Il fait une lecture parlementaire de la Constitution alors que de Gaulle en fait une lecture présidentielle. Une fois la question algérienne réglée, cette divergence constituera la cause principale de la séparation des deux hommes en 1962. « Dès l’hiver 1960, le Général sent bien que l’idée qu’il se fait de la fonction de président ne pourra s’accorder, une fois rétabli le cours normal des choses, de celle que Michel Debré se fait de la fonction de Premier ministre », constate l’auteur.
Mais dans l’esprit du président de la République, ce divorce ne marque pas la fin politique de Debré puisqu’il lui écrit lorsque celui-ci quitte Matignon : « Il est conforme à l’intérêt du service public que vous preniez maintenant du champ afin de vous préparer à entreprendre, le moment venu et dans des circonstances nouvelles, une autre phase de votre action. » Voilà donc Debré en réserve de la République.
Maire d’Amboise, député de la Réunion, il ne décrochera pas de la politique. Il espérera même revenir à Matignon. En vain. Néanmoins, il sera rappelé au gouvernement en tant que « simple ministre » pour occuper trois postes (Economie, Affaires étrangères, Défense) mais son comportement souvent intempestif le desservira. Et puis Pompidou qui lui succéda à Matignon avant d’accéder à l’Élysée n’est pas de Gaulle !

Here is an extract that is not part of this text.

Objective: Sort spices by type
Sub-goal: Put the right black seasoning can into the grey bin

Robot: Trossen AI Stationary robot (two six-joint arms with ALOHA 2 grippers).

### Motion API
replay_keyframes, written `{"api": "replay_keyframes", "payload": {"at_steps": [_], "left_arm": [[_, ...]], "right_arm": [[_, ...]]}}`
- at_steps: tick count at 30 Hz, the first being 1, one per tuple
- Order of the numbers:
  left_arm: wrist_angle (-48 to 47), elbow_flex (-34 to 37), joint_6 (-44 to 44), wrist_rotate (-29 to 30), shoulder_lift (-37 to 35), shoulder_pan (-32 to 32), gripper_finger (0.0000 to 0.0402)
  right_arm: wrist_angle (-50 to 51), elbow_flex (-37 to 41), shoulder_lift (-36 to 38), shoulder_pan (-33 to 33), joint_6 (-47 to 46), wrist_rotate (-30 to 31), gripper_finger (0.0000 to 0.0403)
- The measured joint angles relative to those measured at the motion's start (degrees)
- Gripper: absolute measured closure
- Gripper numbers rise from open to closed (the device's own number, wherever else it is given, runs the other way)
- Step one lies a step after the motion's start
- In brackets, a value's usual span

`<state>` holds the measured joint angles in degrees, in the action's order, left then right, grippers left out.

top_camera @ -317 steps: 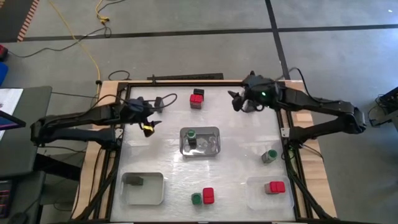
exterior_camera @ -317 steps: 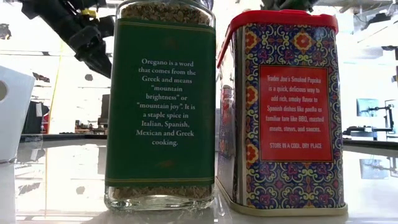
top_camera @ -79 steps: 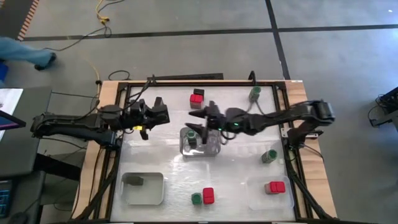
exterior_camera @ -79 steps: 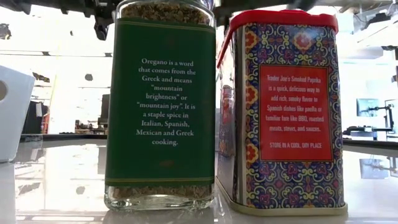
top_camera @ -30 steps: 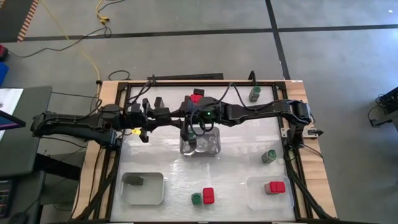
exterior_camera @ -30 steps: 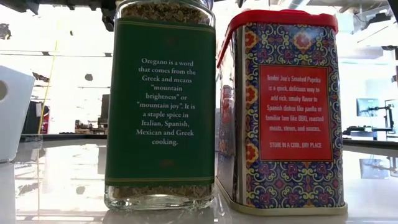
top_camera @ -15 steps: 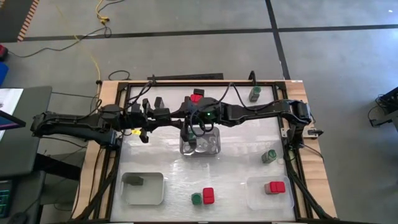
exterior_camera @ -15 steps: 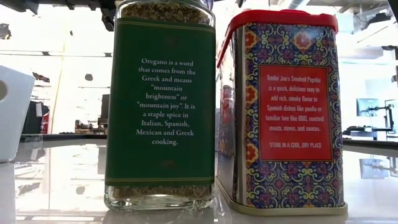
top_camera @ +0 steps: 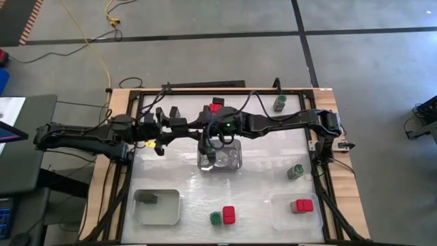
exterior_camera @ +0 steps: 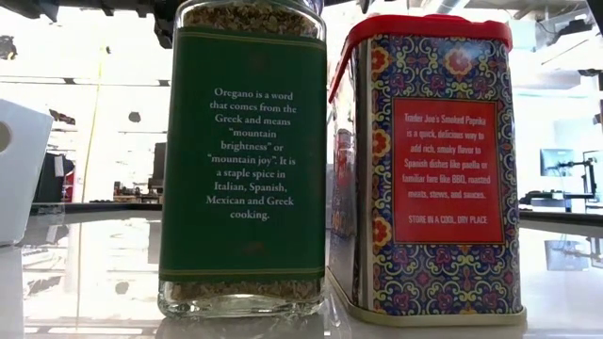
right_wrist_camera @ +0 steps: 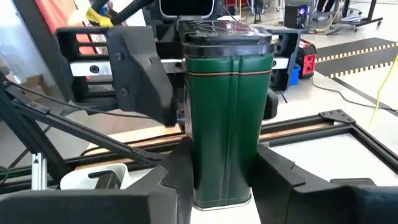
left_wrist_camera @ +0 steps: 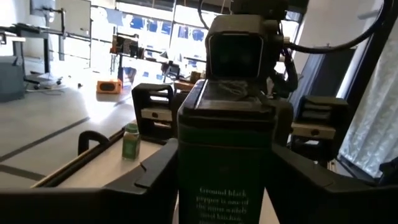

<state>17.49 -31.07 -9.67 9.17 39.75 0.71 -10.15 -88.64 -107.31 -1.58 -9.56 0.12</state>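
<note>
A dark green black-pepper tin [right_wrist_camera: 224, 106] with a black lid [left_wrist_camera: 225, 99] stands upright in the air over the table's far middle. My two grippers meet at it. My right gripper [right_wrist_camera: 221, 186], reaching in from the right [top_camera: 205, 130], is shut on it. My left gripper [top_camera: 179, 127] comes at the same tin from the table's left. Whether it still touches the tin I cannot tell. In the high view the arms hide the tin. My right gripper pinches the tin's lower body [right_wrist_camera: 208, 180] between its two fingers, on two opposite sides. The fingers come in level from the table's right. The tin stands upright in the hold, lid up.
A clear tray [top_camera: 235, 164] lies just under the grippers. At the near left is a tray [top_camera: 167, 212] with a dark tin [top_camera: 149, 199], and at the near right a tray [top_camera: 280, 212] with a red tin [top_camera: 300, 205]. Loose green jars [top_camera: 279, 102] [top_camera: 295, 171] [top_camera: 216, 218] and red tins [top_camera: 216, 107] [top_camera: 229, 214] stand around. In the low view the oregano jar [exterior_camera: 243, 160] and the paprika tin [exterior_camera: 429, 169] fill the frame.
</note>
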Motion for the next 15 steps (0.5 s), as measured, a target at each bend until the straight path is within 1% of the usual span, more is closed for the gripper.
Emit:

Debré voit le gaullisme originel se diluer dans le pompidolisme et le chiraquisme. Il essaya bien de ranimer la flamme en se portant candidat à la présidentielle de 1981, mais il s’abima dans un naufrage annoncé en ne recueillant que 1,66 % des voix. Qualifié tour à tour de Caton, de Richelieu, et de Colbert par son biographe, ce baron du gaullisme finit dans le rôle du dernier des Mohicans avant d’être atteint par la maladie de Parkinson et de s’éteindre en 1996.